69

El modo en que concibo la vida podría ser catalogado paradójicamente como nihilismo optimista, o como existencialismo vital. Es decir, reconozco el absurdo; reconozco que nada vale demasiado, si es que acaso valiera algo; reconozco que apenas somos algo un poquito más que nada en términos biológicos, históricos, cosmológicos. Y sin embargo, hasta el más nimio detalle, gesto, mirada, sonrisa, polvo, abrazo… puede llegar a dar sentido, vitalidad, y hacer que merezca la pena nuestro dolor, la vida, la existencia entera del jodido universo.

66

En mitad del concierto de cámara, una pareja de entre el público comenzó a gritarse. Ante el estupor de los músicos y del resto de los asistentes, el hombre y la mujer que discutían terminaron, por llegar al siguiente acuerdo: la novela es carne, la poesía corazón, y el ensayo cerebro.

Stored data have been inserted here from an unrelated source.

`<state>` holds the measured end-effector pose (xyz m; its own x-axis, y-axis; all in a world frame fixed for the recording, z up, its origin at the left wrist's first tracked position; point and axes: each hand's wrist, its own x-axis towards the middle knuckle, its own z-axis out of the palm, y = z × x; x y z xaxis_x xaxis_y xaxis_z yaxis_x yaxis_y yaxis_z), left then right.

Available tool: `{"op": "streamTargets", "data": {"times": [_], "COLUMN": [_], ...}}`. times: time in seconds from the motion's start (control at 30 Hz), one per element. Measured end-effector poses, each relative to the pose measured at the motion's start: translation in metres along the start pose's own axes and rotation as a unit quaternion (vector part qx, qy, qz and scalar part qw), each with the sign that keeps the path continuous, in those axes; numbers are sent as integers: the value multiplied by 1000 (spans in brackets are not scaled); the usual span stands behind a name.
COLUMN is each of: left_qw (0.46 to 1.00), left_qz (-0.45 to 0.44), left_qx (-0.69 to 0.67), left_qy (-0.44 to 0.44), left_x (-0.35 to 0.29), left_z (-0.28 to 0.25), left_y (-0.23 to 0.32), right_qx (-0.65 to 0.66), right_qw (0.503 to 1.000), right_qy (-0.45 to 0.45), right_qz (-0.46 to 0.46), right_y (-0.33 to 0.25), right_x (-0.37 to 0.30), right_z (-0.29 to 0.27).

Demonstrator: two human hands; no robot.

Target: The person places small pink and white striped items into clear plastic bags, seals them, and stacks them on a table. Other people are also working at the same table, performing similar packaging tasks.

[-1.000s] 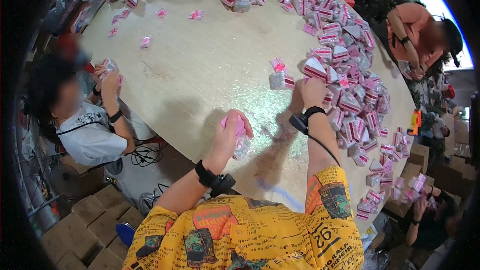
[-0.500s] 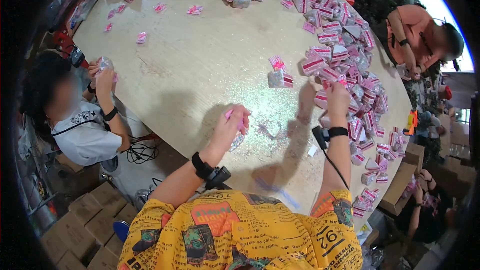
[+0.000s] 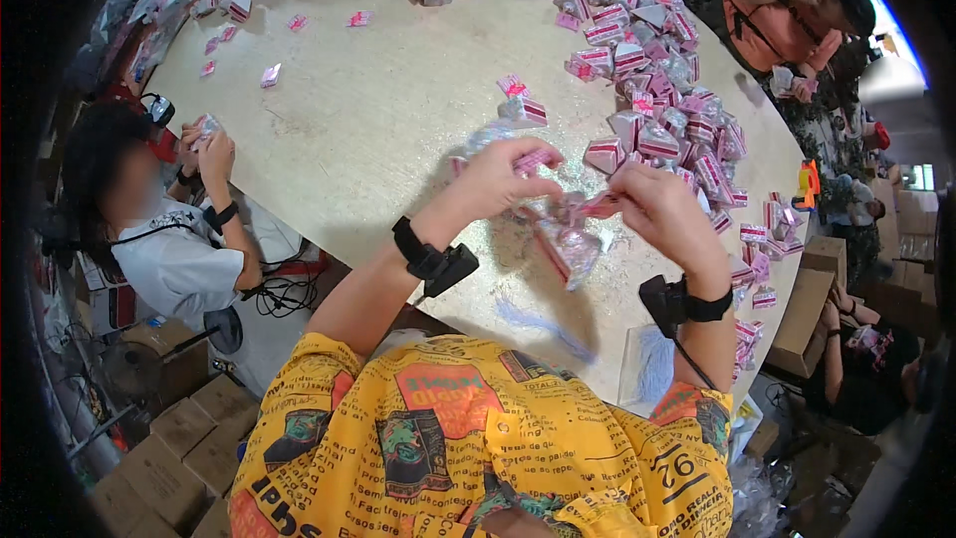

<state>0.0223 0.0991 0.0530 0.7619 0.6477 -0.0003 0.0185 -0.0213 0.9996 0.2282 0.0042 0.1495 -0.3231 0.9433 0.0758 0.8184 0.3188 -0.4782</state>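
Observation:
My right hand (image 3: pixel 665 214) pinches the gathered neck of a clear plastic bag (image 3: pixel 570 251), which hangs over the table. A wedge with pink and white stripes, like a cake slice, shows inside it. My left hand (image 3: pixel 498 179) is beside the bag's neck, its thumb and forefinger apart there. Its other fingers are curled round a small pink piece (image 3: pixel 538 159) with a shiny clear bag (image 3: pixel 480 142) by it, blurred and partly hidden. Just beyond lies another striped wedge bag (image 3: pixel 526 112), with a pink card (image 3: pixel 512 87) next to it.
A large pile of striped wedge bags (image 3: pixel 657 139) covers the table's right side; more line the far edge. Bluish strands (image 3: pixel 546 329) lie near me, more in a clear tray (image 3: pixel 649 367). A person in white (image 3: pixel 179 259) works at left. Another in orange (image 3: pixel 782 10) is far right.
My right hand has come from the pile toward the middle, bringing a wedge bag. My left hand has moved up and right to meet it. The view has shifted slightly.

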Motion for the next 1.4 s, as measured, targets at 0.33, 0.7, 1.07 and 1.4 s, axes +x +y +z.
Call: {"op": "streamTargets", "data": {"times": [0.33, 0.7, 1.07, 1.4], "left_qw": [973, 970, 959, 982], "left_qz": [-100, -78, -66, -45], "left_qx": [-152, -213, -266, -161], "left_qy": [-144, -83, -76, -83], "left_x": [-22, -36, -50, -50], "left_z": [66, 106, 113, 102], "left_y": [5, 11, 15, 25], "right_qx": [11, -134, -10, 234], "right_qw": [996, 934, 957, 933], "right_qy": [78, 306, 285, 268], "right_qz": [-39, -128, -57, 59], "right_y": [-26, -30, -37, -38], "right_x": [-31, -76, -80, -77], "right_z": [27, 55, 50, 51]}}
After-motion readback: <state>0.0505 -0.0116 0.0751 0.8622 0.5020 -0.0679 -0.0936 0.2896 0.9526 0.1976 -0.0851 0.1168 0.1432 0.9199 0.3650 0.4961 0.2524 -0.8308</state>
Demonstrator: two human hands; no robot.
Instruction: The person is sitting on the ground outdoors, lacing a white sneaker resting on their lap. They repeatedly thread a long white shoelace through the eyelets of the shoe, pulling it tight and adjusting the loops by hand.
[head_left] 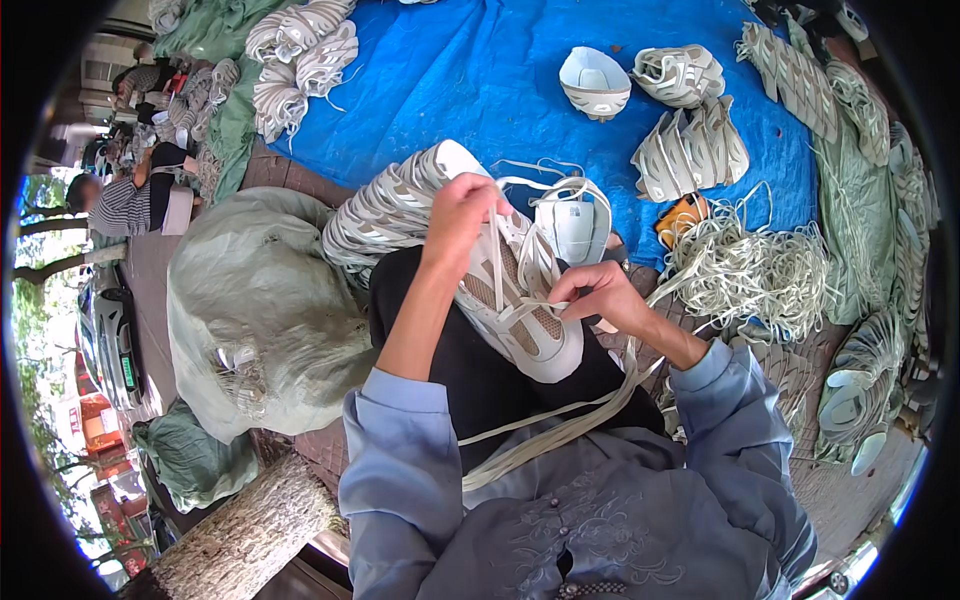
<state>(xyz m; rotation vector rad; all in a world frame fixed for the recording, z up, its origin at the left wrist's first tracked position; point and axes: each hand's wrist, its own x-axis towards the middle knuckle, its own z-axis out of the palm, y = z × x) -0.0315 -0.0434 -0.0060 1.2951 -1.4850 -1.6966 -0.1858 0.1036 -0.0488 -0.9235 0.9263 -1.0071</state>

Poco después, con el escándalo todavía a flor de piel en toda la sala, la pareja llegó a un acuerdo, esta vez sin necesidad de alzar la voz: las obras maestras combinan sus características del mejor de los modos posibles.

Se disponían a firmar la paz definitiva con una sonrisa y un beso, cuando desde el escenario, uno de los violinistas del cuarteto de cuerda, exhortó a la pareja para que explicaran qué pasaba con el teatro, y cómo habían sido capaces de excluirlo. Ellos reconocieron que su olvido era imperdonable, y volvieron a gritarse.